1907 : la période apparaît très importante dans le parcours créateur de Marcel Proust, qui se lançait alors dans l’immense chantier de la Recherche. L’année fut aussi marquée par un événement mondain et musical dont l’écrivain était l’initiateur. Son souvenir nous vaut l’une des plus séduisantes parutions discographiques de ce début 2021 : « Proust, le concert retrouvé » par Théotime Langlois de Swarte et Tanguy de Williencourt, dans la collection « Stradivari/Musée de la musique » d’Harmonia Mundi ; un enregistrement formé de pages de Hahn, Schumann, Fauré, Couperin et Wagner.(1)
 

 

R. Hahn - A Chloris (extr.)

Mais revenons au point de départ. 1er juillet 1907 : l’été offre un visage on ne peut moins avenant ; Paris grelotte « sous une pluie glaciale qui rappelle les plus mauvais jours d’hiver. »(2) C’est la date que Marcel Proust a retenue pour organiser en l’honneur de Gaston Calmette un dîner suivi d’un concert dans un salon de l’hôtel Ritz. A quelques jours de son 36e anniversaire, l’auteur de Jean Santeuil entend remercier le directeur du Figaro qui accepte de « prendre [ses] longs articles peu aux goûts du public ».
Quelques invités triés sur le volet sont conviés à un dîner « parfait », comme Proust le qualifiera deux jours plus tard dans une lettre à Reynaldo Hahn (3). Pleine de détails, cette précieuse – et savoureuse ! – missive a permis la reconstitution, pratiquement à l’identique, du programme musical imaginé par l’écrivain.
 

Edouard Risler (1873-1929) - Musica mai 1903 © Coll. part.
 

G. Fauré - Sonate n° 1, Allegro molto (extr.)
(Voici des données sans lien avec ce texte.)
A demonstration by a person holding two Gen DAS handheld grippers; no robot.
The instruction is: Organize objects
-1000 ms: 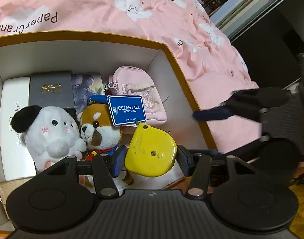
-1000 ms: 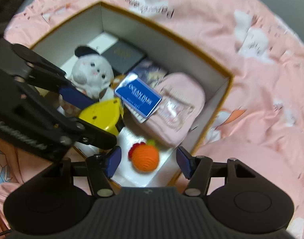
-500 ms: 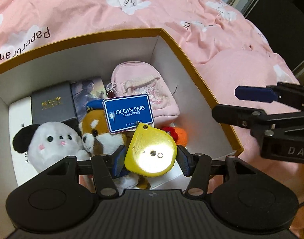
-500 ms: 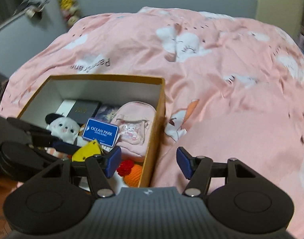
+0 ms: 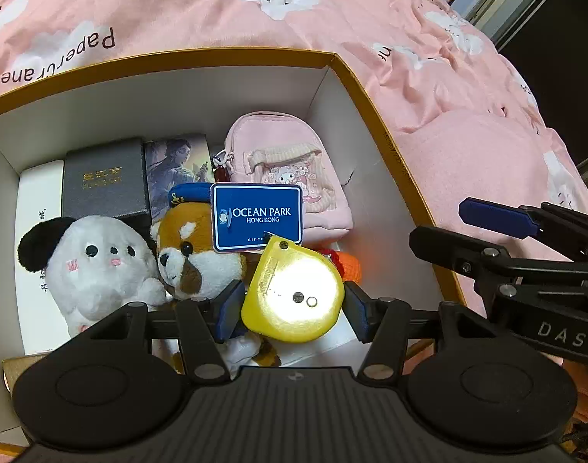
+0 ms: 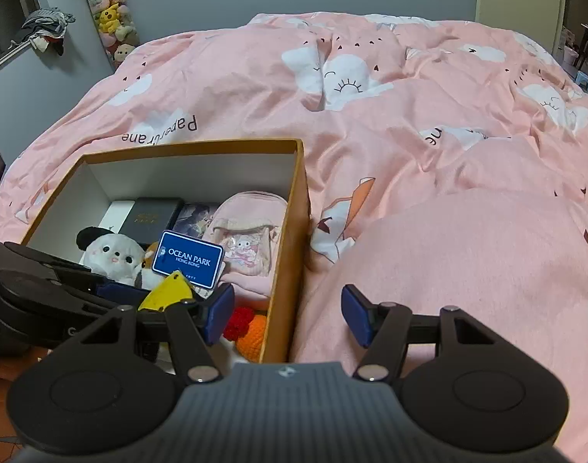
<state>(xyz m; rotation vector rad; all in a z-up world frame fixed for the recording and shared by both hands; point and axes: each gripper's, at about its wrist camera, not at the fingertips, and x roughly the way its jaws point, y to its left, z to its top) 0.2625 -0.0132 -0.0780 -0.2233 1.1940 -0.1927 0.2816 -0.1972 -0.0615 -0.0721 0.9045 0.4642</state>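
1. Left wrist view: the left gripper (image 5: 292, 308) hangs over the box (image 5: 374, 115), its jaws just opening around the yellow tape measure (image 5: 294, 293), at 6 o'clock of the blue tag (image 5: 257, 216).
2. The right gripper (image 6: 288, 314) stands apart, empty, over the box's edge.

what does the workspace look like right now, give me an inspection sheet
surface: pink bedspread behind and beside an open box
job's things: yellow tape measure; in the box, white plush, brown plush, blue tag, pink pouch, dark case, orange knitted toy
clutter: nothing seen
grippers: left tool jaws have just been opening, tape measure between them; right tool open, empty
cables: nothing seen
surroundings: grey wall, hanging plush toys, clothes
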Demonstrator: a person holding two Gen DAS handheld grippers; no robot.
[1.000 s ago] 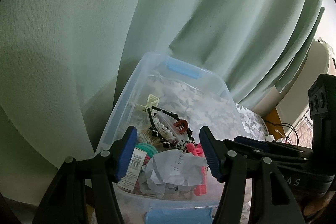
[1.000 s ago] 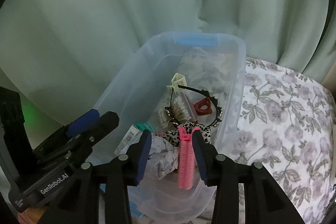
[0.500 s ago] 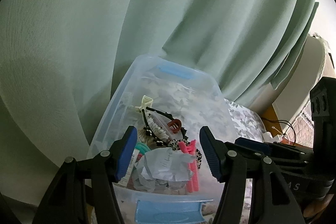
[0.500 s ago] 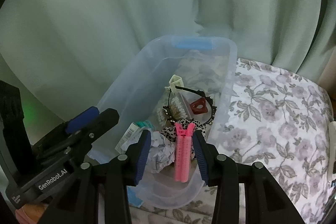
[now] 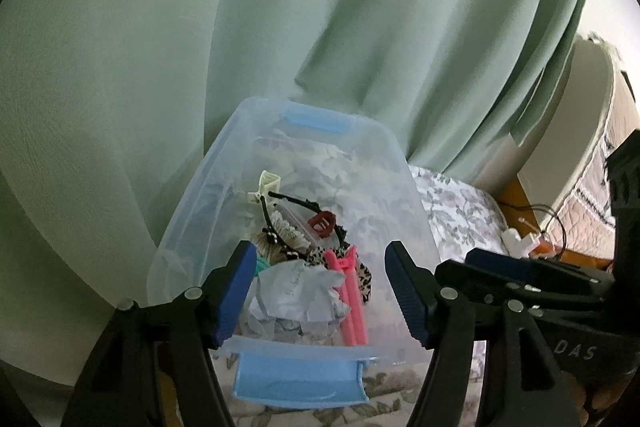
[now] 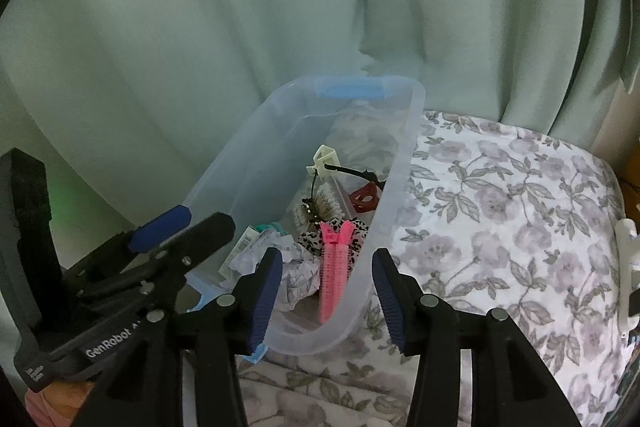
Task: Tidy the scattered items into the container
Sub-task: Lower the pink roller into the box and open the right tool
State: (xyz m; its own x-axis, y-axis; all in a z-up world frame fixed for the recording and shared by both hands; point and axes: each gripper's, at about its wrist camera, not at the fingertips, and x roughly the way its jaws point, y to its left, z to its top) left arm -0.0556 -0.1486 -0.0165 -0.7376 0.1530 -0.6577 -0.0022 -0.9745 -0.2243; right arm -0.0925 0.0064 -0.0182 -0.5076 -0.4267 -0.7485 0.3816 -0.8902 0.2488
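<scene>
Both the left tool and right tool hover empty with jaws opening above the clear container on the flowered bed, where the pink clip, crumpled paper and hair things already lie, so the tidying looks nearly done.

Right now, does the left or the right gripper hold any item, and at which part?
Neither holds anything. The left gripper and right gripper are both opening and empty; the pink clip and crumpled paper lie inside the clear bin.
</scene>
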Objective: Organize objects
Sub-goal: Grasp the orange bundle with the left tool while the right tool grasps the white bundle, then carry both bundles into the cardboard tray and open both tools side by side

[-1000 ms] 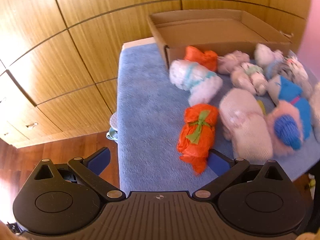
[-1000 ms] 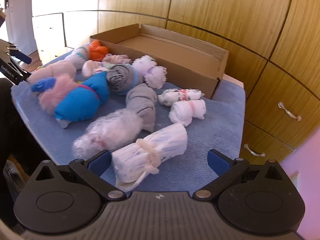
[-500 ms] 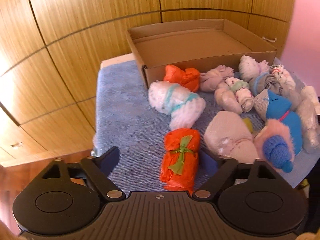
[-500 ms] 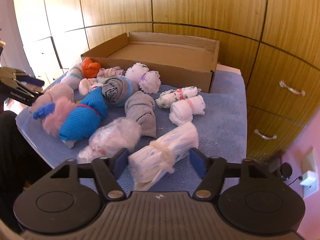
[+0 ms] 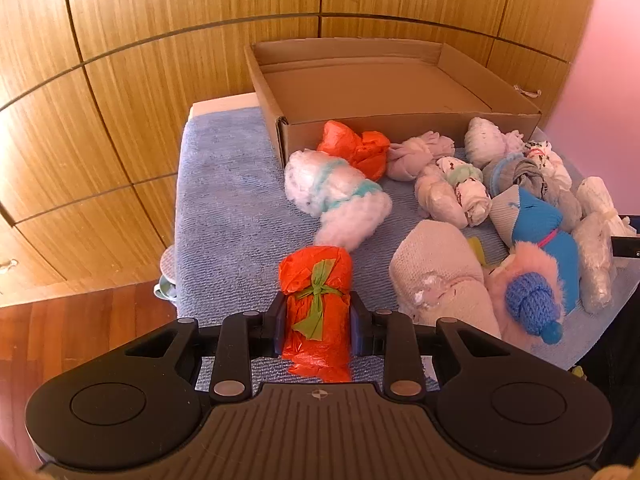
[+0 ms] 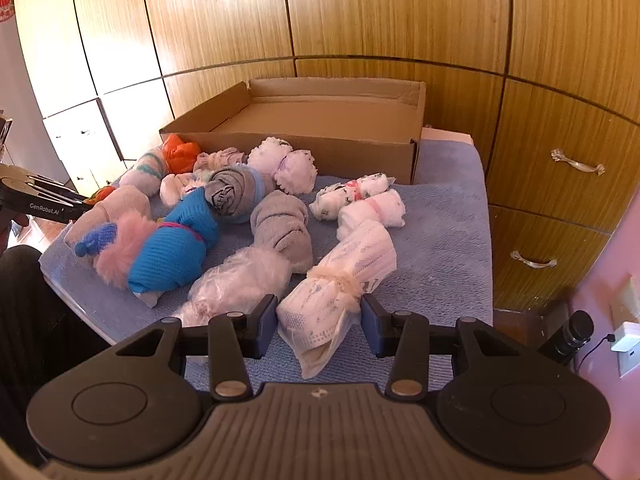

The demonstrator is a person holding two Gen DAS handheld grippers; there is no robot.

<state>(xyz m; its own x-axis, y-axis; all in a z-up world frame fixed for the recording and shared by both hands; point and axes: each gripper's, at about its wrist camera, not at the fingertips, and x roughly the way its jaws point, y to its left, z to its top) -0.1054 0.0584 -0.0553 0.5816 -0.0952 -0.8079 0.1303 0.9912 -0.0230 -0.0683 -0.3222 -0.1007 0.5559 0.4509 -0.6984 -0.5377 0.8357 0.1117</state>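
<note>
Both tools have just been closing, each onto a bundle. Left tool (image 5: 319,326) is clamped on the orange crinkly plastic-wrapped roll tied with a green ribbon (image 5: 316,312); the pads bite its near half, below the bow, and the far end sticks out ahead of the tool. Right tool (image 6: 319,322) is clamped on the white printed cloth roll tied with a cream fuzzy band (image 6: 340,292), gripped on the near end, with the longer part cantilevered ahead. Both rolls lie on the blue-towelled surface (image 5: 232,208).

Risks:
- Plastic wrap looks slick and compressible; the roll may slide out or droop on lift.
- Off-centre grip on the white roll: the far end may sag and drag the clear-plastic-wrapped bundle (image 6: 240,280), just left of the right tool, and it appears to touch the roll.
- The open shallow cardboard box (image 5: 380,84) sits well ahead of both tools, beyond the pile; a low carry could clip the other bundles or the near wall.
- Two tools heading for one box could collide.
</note>
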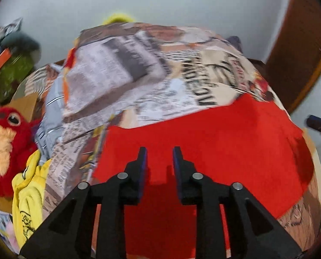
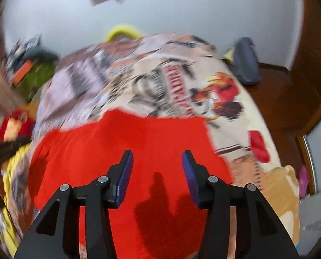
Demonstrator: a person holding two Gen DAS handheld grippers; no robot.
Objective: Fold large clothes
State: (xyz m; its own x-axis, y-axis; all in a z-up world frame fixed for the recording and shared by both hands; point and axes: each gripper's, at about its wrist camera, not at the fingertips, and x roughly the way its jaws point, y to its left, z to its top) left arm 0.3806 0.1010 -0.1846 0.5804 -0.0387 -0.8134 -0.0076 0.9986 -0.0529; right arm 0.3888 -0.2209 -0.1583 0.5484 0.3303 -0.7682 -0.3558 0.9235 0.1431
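a bed carries everything, covered by a blanket printed with newspaper text and cartoon figures, rumpled into folds at its left side. a red garment lies spread flat on the blanket's near part. a yellow printed garment lies crumpled at the left edge, just beside a red plush toy. a dark blue cloth bundle sits by the far right corner.

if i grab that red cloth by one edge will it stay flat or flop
Probably flop: the red cloth lies thin and limp, following the printed bedcover beneath it. It looks light, so one edge should lift easily. Pushed, it would likely bunch and wrinkle rather than slide whole.
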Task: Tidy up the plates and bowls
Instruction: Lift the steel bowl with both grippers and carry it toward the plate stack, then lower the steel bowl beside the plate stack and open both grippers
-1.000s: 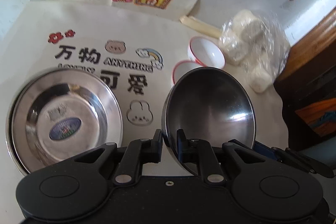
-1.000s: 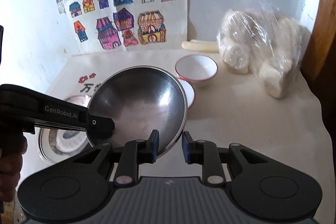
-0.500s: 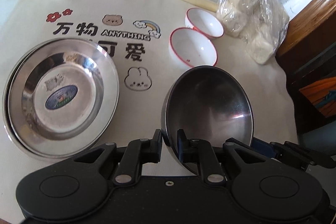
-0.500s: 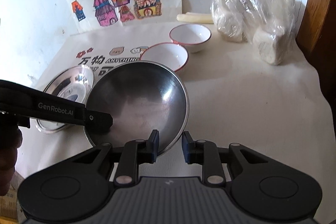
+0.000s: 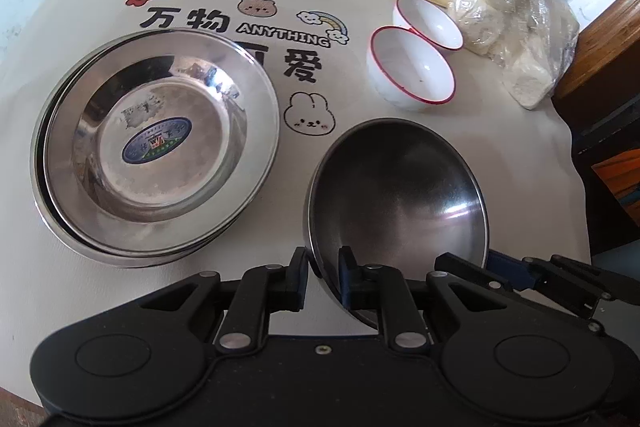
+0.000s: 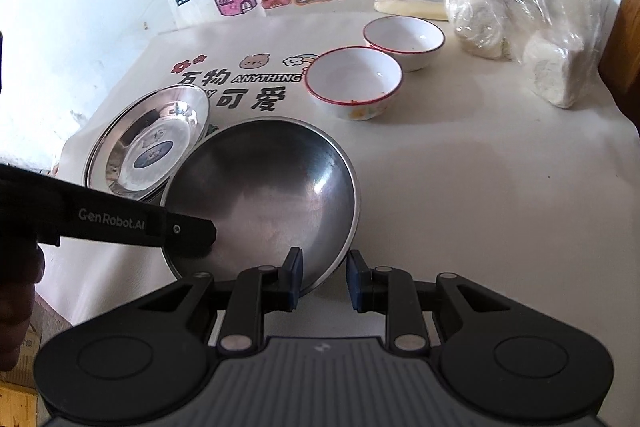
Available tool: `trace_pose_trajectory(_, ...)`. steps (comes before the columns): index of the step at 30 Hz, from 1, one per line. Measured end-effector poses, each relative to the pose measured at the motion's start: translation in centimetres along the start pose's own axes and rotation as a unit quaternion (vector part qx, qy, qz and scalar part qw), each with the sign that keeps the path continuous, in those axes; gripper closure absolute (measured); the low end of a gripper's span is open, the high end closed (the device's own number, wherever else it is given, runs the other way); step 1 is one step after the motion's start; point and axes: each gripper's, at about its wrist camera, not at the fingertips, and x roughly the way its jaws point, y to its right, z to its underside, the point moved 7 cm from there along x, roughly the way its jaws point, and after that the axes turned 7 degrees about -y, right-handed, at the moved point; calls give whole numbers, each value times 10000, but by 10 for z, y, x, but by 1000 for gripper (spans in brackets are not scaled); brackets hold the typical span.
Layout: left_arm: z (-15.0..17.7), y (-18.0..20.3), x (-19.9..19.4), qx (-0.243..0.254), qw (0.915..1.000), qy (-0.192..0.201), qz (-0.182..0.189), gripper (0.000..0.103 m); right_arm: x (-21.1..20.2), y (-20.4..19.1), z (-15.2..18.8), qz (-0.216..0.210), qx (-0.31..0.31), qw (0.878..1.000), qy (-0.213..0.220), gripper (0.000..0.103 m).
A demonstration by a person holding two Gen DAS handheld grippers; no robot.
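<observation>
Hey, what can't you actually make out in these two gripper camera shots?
- Steel bowl: near rim hidden by the left gripper in the left wrist view.
- Stacked steel plates: near side hidden by the bowl in the right wrist view; count unclear.
- Plate sticker: print too small.
- Plastic bag: contents blurred by wrap.

Left gripper (image 5: 323,279): black linkage arms, silver pivot screws, blue-edged pads.
Right gripper (image 6: 323,279): same build, grey ribbed top plate.
Marking: white "GenRobot.AI" lettering.
Hand (image 6: 16,307): dark, possibly gloved.
</observation>
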Motion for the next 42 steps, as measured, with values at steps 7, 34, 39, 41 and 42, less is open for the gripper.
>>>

« Je n’aime, je n’admire, je n’adore pas seulement votre musique, j’en ai été, j’en suis encore amoureux » : datés de 1897, les mots de Proust à Fauré soulignent la place que l’auteur des Barcarolles occupe dans son panthéon musical. La participation du maître à la soirée du Ritz est même prévue mais, fatigué par les concours de fin d’année du Conservatoire de Paris (dont il a pris la direction en juin 1905 à la suite de l’«affaire Ravel »), il déclare finalement forfait. Moyennant un cachet de 1000 francs, Proust parvient à décider Edouard Risler de le remplacer. Le pianiste, un proche de Reynaldo Hahn, célèbre pour avoir donné l’intégrale des Sonates de Beethoven à Pleyel deux ans plus tôt, partage ce soir-là le clavier avec Marguerite Hasselmans, musicienne et femme chère (très !) au cœur de Fauré depuis leur rencontre en 1900 ... Quant au violon, il est tenu par Maurice Hayot, professeur au Conservatoire.
 

G. Fauré - Nocturne n° 6 (extr.) 
 

Le principe de la collection Stradivari d’Harmonia Mundi est de permettre aux interprètes de jouer des instruments conservés au Musée de la musique de la Philharmonie de Paris.(4) Dire que Théothime Langlois de Swarte et Tanguy de Williencourt ont été gâtés pour la réalisation de leur projet proustien relève de la litote. Le premier a dans les mains le « Davidoff », Stradivarius de 1708 (le premier instrument du luthier crémonais entré dans la collection du musée, en 1887), jadis propriété de Vladimir Alexandrovitch Davidoff (1816-1886), militaire et violoniste amateur russe installé à Paris. Quant à Tanguy de Williencourt, il démontre une fois de plus ses affinités avec les claviers anciens. On se souvient qu’il a participé il y a deux ans, sur un Pleyel de 1841, à un programme intitulé « Une soirée chez Berlioz » (pour cette même collection Stradivari), aux côtés de Stéphanie d’Oustrac et Thibaut Roussel. Cette fois, il touche un magnifique queue Erard de 1891, le  « petit modèle » n° 1 du célèbre facteur, très prisé dans les salons et idéal en la circonstance.
 

Théotime Langlois de Swarte et Tanguy de Williencourt, le 27 mars, pendant le tournage pour Philharmonie Live au Musée de la musique © Claire Gaby
 

R. Wagner / F. Liszt - Mort d'Isolde (extr.) 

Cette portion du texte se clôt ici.